I laugh. ‘I have been able to walk since I was nine months old, and yet, I was a burden to my family until the day I left to become a Sequencer’s apprentice. Don’t you think there’s much more one can do besides hunting? Cooking, taking care of babies.’
‘You would still be a burden.’
‘So what? Life is not all happiness. It’s not easy and straightforward.’
‘You cannot raise a defective child. It will die from disease, from—’
‘Fuck, Katvar!’ I cry, scrape a handful of ice from the ceiling of our snow cave and throw it at him. ‘Defective! Really? That word makes a child sound like a commodity. The BSA soldiers are all physically extremely healthy and well trained killing machines. None of them sires defective children. There are girls and women who seek out BSA soldiers. They want to have babies with these prime specimens! Some women go there to get married to a man they’ve never met before, to clean his house, his clothes, to have his kids, to be treated like slaves. These women believe it’s heroic to give birth to the next martyr. They treat each other and their kids like shit, because their only future is death. They make life to destroy life. Can you imagine me raising a healthy and strong boy in a BSA camp? A boy who will one day die in a useless war? Or a healthy and strong girl who will one day be used as a fuck toy and reproduction vessel? Wouldn’t you call that defective — this whole fucked up situation? Wouldn’t it be a million times better to have a malformed child who is loved and has a place in this world, a future?’
I’m surprised by how angry I am.
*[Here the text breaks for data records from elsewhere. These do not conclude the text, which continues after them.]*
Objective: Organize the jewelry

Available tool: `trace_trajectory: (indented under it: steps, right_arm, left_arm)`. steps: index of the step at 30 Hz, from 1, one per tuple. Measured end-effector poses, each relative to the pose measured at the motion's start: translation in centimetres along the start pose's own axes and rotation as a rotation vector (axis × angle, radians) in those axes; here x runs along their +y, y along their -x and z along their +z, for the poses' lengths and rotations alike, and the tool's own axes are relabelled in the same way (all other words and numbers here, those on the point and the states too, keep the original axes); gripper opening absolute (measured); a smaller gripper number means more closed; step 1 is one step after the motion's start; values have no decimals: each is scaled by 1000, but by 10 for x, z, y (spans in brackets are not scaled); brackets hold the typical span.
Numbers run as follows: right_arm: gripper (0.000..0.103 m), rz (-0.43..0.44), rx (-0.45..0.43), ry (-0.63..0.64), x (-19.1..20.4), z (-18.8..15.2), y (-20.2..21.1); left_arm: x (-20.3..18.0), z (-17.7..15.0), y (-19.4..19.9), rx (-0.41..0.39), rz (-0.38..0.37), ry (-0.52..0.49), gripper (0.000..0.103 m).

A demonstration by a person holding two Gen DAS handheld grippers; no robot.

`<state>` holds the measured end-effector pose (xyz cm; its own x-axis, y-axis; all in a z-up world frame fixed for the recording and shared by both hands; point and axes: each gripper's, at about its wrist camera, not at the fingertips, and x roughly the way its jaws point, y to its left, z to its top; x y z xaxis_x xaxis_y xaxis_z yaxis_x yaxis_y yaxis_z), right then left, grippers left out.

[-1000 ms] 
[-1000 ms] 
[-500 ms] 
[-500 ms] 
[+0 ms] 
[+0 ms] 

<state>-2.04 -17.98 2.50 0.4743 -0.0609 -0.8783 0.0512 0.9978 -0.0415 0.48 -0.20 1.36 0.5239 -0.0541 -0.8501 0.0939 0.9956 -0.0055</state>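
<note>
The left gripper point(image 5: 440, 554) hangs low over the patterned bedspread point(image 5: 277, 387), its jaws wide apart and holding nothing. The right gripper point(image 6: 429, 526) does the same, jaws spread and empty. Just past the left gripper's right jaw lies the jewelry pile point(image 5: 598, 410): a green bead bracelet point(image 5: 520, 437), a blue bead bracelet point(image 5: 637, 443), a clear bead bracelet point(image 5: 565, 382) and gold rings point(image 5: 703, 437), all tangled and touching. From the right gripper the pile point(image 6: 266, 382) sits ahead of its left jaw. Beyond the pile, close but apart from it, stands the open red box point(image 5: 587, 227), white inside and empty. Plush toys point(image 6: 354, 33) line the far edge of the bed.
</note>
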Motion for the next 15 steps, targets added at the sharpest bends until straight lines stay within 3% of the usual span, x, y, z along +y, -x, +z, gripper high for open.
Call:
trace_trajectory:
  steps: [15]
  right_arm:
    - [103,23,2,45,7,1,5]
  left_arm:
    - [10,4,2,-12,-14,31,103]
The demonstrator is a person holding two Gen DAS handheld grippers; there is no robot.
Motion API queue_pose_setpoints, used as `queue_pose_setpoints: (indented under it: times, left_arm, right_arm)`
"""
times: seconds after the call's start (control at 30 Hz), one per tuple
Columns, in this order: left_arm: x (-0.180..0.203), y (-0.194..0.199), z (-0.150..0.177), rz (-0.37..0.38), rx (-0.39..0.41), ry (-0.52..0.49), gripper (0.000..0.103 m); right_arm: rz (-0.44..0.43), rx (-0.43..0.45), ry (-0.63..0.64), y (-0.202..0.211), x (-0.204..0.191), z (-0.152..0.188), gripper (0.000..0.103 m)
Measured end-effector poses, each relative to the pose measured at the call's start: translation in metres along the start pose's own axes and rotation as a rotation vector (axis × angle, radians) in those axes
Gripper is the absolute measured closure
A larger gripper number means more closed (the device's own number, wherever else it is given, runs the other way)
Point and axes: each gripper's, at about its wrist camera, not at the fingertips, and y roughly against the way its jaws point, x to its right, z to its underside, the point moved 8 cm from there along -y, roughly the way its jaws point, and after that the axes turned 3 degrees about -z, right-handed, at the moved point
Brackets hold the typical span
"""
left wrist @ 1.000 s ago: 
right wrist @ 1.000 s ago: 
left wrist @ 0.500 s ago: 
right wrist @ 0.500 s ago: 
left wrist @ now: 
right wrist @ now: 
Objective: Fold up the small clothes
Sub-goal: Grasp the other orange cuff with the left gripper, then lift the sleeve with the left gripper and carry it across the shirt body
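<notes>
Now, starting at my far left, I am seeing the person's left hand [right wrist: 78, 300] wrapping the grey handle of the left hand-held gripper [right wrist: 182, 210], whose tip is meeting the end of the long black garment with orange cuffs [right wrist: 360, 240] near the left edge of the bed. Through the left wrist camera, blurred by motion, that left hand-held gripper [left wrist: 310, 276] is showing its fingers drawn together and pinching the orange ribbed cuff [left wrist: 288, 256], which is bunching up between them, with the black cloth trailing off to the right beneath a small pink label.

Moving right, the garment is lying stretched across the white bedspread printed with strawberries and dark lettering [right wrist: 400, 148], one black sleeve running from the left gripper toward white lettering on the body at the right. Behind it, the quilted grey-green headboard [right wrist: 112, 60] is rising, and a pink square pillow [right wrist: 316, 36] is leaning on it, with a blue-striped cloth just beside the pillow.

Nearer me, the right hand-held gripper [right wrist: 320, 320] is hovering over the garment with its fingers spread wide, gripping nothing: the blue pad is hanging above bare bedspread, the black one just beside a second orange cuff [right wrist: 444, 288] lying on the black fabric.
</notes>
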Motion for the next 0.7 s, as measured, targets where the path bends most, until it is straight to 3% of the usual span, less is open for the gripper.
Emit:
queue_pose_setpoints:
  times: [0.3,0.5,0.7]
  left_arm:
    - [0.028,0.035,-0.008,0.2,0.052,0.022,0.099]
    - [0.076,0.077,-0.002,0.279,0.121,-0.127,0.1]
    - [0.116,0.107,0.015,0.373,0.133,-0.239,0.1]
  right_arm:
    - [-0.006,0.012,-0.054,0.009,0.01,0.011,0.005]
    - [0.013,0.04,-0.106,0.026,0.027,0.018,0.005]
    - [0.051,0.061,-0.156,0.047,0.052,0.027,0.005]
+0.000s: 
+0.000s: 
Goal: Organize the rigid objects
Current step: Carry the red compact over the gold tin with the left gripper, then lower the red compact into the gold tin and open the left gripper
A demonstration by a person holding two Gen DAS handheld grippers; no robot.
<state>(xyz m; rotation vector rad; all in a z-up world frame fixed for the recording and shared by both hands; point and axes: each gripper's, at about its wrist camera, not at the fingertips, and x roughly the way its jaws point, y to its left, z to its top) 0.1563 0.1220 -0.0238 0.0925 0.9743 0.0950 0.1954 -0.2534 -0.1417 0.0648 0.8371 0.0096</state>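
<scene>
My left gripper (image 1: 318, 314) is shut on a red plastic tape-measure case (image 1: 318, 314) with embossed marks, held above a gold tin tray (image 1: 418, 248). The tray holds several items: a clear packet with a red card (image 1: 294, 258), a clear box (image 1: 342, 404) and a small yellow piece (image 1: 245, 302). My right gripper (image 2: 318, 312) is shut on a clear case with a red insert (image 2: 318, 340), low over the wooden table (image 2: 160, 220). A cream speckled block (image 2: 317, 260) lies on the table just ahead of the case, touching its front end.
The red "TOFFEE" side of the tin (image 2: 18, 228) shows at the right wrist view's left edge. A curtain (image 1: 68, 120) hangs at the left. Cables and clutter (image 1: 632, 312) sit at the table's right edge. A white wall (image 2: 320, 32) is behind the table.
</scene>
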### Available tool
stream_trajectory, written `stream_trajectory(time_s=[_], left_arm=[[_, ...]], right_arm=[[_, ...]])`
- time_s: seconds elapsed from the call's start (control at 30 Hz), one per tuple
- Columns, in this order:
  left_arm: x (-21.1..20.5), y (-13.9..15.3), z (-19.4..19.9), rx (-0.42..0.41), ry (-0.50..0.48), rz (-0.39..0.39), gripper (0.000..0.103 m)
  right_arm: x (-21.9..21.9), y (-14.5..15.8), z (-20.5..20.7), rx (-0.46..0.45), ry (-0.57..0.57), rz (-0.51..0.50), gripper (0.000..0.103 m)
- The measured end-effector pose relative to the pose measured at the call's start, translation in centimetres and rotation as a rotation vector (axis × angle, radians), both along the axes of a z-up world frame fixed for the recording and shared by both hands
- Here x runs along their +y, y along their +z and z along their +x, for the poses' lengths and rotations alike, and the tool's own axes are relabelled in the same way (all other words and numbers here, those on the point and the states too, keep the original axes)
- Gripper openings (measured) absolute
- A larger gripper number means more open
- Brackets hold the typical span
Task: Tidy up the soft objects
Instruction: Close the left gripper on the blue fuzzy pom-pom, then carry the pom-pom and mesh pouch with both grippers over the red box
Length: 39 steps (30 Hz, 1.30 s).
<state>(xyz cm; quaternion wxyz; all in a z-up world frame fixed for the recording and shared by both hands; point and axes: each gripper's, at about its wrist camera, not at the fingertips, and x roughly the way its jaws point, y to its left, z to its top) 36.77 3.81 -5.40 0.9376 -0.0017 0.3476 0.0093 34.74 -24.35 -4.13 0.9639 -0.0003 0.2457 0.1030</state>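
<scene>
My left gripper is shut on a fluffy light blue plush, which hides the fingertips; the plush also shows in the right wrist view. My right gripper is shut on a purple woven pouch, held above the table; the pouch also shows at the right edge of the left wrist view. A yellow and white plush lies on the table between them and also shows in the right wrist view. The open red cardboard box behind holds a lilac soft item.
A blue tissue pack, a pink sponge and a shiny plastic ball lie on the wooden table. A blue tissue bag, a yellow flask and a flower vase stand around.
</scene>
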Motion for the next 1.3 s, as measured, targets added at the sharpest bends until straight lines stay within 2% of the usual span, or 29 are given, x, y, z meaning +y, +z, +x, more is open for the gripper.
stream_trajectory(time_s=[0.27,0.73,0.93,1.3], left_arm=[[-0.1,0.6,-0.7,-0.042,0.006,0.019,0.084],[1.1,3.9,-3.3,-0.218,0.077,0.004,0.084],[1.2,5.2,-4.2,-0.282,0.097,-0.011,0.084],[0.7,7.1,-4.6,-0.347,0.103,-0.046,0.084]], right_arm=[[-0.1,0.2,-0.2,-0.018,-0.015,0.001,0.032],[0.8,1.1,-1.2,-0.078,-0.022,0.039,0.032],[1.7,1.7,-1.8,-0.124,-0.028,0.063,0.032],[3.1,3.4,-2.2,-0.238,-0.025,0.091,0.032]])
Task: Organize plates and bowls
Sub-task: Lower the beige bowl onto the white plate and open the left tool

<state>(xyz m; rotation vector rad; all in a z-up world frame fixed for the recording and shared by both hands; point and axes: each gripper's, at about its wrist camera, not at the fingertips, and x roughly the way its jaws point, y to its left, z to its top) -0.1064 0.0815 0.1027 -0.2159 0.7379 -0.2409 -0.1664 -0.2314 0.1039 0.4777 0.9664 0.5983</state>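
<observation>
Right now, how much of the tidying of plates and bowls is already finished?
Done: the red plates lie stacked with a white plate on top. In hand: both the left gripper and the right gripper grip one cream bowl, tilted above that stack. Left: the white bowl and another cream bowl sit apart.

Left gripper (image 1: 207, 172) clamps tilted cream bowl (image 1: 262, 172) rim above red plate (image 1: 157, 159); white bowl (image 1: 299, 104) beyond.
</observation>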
I’m all for boxing his chest to make him understand.
‘Don’t throw away the good things you have,’ I say softly, lean forward and place my fingers on the animal skin, just where his chest is. ‘I hope you’ll have a family of your own someday. The world is so of full of shit, Katvar. It needs more people like you.’
He cocks an eyebrow and an idea hits me: ‘Did you ever ask Javier to analyse your genome?’
‘My what?’
‘Your genome. It’s the sum of your genes plus some other stuff. Sequencers who analyse the dog lung tissue samples for tuberculosis bacteria sequence the genomes of these bacteria to learn about their antibiotic resistance genes. They can sequence your genome and tell you that you’re probably good to go. You know, as a dad.’
‘Never asked and never will.’ His fingers and hands form insecure words. I picture him in his yurt, head in hands, eyes shut. Everyone else is having fun at the summer solstice orgy, while Katvar is abandoned with his Taker knife and his father’s mark on his genome.
‘I’m sorry you have no one,’ I whisper.
Still shivering, he scowls at me. My gaze travels over his face, his constantly set chin, and comes to rest on his fierce mouth. I wish these lips would curl into a smile one day.
After a while, I tell him that we need to sleep. It’s been a long and tiring day and an even longer and more exhausting night.
Katvar curls one arm under his head and signs with the other hand, ‘I’m sorry they killed your child.’
I think of the tiny, fragile girl who looked so much like her father. With burning eyes, I sneak under his furs to warm him and tell him about my first husband.